**PROBLEM REQUIREMENTS:** Give again, word for word, each line below starting at the one that contains "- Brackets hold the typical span" and ending at the one that contains "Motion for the".
********
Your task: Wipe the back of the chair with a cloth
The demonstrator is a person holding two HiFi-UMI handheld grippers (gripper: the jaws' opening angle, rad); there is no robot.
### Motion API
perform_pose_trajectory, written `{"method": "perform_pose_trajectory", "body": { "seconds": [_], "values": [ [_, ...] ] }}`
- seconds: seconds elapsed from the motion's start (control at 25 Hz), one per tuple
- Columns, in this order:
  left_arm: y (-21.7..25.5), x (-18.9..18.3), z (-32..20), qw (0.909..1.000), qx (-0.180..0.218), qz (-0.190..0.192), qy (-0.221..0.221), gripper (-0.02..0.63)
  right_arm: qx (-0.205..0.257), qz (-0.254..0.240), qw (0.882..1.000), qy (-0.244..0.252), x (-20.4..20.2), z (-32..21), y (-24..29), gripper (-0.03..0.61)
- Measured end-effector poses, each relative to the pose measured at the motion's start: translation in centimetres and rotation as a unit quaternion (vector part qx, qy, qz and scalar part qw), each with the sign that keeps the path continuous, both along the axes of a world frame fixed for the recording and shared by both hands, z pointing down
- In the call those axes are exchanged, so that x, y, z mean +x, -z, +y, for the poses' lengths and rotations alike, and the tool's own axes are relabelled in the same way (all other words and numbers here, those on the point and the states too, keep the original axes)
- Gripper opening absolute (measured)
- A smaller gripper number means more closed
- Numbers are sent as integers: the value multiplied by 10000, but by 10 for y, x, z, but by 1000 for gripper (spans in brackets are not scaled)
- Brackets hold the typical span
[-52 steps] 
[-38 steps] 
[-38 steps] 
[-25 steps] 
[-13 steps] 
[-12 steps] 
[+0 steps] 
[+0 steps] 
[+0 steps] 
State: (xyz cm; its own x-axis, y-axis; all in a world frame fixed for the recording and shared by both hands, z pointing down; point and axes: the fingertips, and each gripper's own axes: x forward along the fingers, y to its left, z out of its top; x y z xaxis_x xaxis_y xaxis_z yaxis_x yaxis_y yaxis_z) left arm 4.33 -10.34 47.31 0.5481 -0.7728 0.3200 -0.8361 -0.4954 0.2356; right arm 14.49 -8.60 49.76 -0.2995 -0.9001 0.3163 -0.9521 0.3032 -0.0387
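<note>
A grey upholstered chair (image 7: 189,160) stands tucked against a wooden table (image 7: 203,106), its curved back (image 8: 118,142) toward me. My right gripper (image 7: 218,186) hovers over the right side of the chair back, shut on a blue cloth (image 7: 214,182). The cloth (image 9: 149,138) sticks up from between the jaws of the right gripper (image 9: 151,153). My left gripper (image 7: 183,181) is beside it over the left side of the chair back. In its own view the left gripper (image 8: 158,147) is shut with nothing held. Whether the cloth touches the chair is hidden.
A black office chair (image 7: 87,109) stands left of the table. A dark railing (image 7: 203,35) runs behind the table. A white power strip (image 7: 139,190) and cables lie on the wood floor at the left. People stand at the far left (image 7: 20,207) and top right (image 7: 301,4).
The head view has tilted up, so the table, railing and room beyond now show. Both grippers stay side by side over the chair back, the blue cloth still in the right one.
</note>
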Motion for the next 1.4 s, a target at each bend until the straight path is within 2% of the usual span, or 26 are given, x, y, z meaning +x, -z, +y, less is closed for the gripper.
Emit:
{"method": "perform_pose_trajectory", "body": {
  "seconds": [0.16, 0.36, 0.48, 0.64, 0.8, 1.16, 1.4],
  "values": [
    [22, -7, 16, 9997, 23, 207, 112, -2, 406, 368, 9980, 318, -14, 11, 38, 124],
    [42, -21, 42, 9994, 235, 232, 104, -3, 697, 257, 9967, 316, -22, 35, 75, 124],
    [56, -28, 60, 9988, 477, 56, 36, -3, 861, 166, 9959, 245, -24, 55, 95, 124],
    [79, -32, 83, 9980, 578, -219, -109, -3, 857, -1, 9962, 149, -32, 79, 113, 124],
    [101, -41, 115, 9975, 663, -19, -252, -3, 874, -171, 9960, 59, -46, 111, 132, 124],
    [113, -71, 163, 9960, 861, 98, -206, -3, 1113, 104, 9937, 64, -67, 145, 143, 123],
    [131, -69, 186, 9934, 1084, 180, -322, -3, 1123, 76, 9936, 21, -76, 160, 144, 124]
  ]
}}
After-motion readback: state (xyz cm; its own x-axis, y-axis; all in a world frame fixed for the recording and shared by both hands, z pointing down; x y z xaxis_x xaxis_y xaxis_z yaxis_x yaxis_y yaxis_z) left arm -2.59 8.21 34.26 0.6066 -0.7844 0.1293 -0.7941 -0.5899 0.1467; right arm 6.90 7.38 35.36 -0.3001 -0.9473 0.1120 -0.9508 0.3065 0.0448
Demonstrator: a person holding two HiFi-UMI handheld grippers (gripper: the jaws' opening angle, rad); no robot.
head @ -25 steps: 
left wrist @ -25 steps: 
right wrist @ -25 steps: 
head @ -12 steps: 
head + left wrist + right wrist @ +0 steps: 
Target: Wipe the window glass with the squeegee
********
**TASK RESPONSE:**
- Brackets hold the typical span
[-52 steps] 
[-38 steps] 
[-38 steps] 
[-25 steps] 
[-13 steps] 
[-12 steps] 
[+0 steps] 
[+0 steps] 
[+0 steps] 
State: (xyz cm; its own x-axis, y-axis; all in a world frame fixed for the recording and shared by both hands, z pointing down; point and axes: the fingertips, and each gripper's own axes: x forward along the fingers, y to its left, z out of its top; x y z xaxis_x xaxis_y xaxis_z yaxis_x yaxis_y yaxis_z) left arm 4.33 -10.34 47.31 0.5481 -0.7728 0.3200 -0.8361 -0.4954 0.2356; right arm 14.49 -8.60 49.76 -0.2995 -0.9001 0.3163 -0.9521 0.3032 -0.0387
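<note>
A grey upholstered chair (image 7: 189,160) stands tucked against a wooden table (image 7: 203,106), its curved back (image 8: 118,142) toward me. My right gripper (image 7: 218,186) hovers over the right side of the chair back, shut on a blue cloth (image 7: 214,182). The cloth (image 9: 149,138) sticks up from between the jaws of the right gripper (image 9: 151,153). My left gripper (image 7: 183,181) is beside it over the left side of the chair back. In its own view the left gripper (image 8: 158,147) is shut with nothing held. Whether the cloth touches the chair is hidden.
A black office chair (image 7: 87,109) stands left of the table. A dark railing (image 7: 203,35) runs behind the table. A white power strip (image 7: 139,190) and cables lie on the wood floor at the left. People stand at the far left (image 7: 20,207) and top right (image 7: 301,4).
The head view has tilted up, so the table, railing and room beyond now show. Both grippers stay side by side over the chair back, the blue cloth still in the right one.
</note>
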Motion for the next 1.4 s, a target at each bend until the straight path is within 2% of the usual span, or 26 are given, x, y, z meaning +x, -z, +y, less is closed for the gripper.

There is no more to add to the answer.